Task goal
Copy the complete listing word for word, but do not carry over any images.

Data shown

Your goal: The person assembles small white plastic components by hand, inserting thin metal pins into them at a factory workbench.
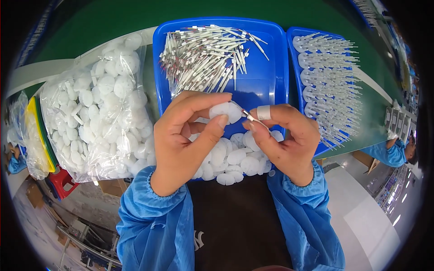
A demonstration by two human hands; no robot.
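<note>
Pinched between the thumb and index finger of my left hand [183,140] is a thin white rounded plastic piece [225,111]. My right hand [289,133], with white tape round its index finger, pinches a slim white stick-like part [257,120] with a dark end. That end meets the right edge of the plastic piece; whether it sits inside cannot be made out. Both hands are above a blue tray [264,81]. Many similar slim parts [203,56] are heaped at its far side. Loose white rounded pieces [239,158] lie below my hands at its near side.
A clear bag [99,113] full of white pieces lies to the left. On the right, another blue tray [294,38] holds rows of pieces with sticks attached [330,81]. A red plastic object [63,183] is at lower left. Another person's blue sleeve [389,153] shows at far right.
</note>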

Answer box
Your goal: The person assembles small white plastic components by hand, inserting thin metal pins into them at a factory workbench.
A demonstration by two human hands; no robot.
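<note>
Pinched between the thumb and index finger of my left hand [183,140] is a thin white rounded plastic piece [225,111]. My right hand [289,133], with white tape round its index finger, pinches a slim white stick-like part [257,120] with a dark end. That end meets the right edge of the plastic piece; whether it sits inside cannot be made out. Both hands are above a blue tray [264,81]. Many similar slim parts [203,56] are heaped at its far side. Loose white rounded pieces [239,158] lie below my hands at its near side.
A clear bag [99,113] full of white pieces lies to the left. On the right, another blue tray [294,38] holds rows of pieces with sticks attached [330,81]. A red plastic object [63,183] is at lower left. Another person's blue sleeve [389,153] shows at far right.
</note>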

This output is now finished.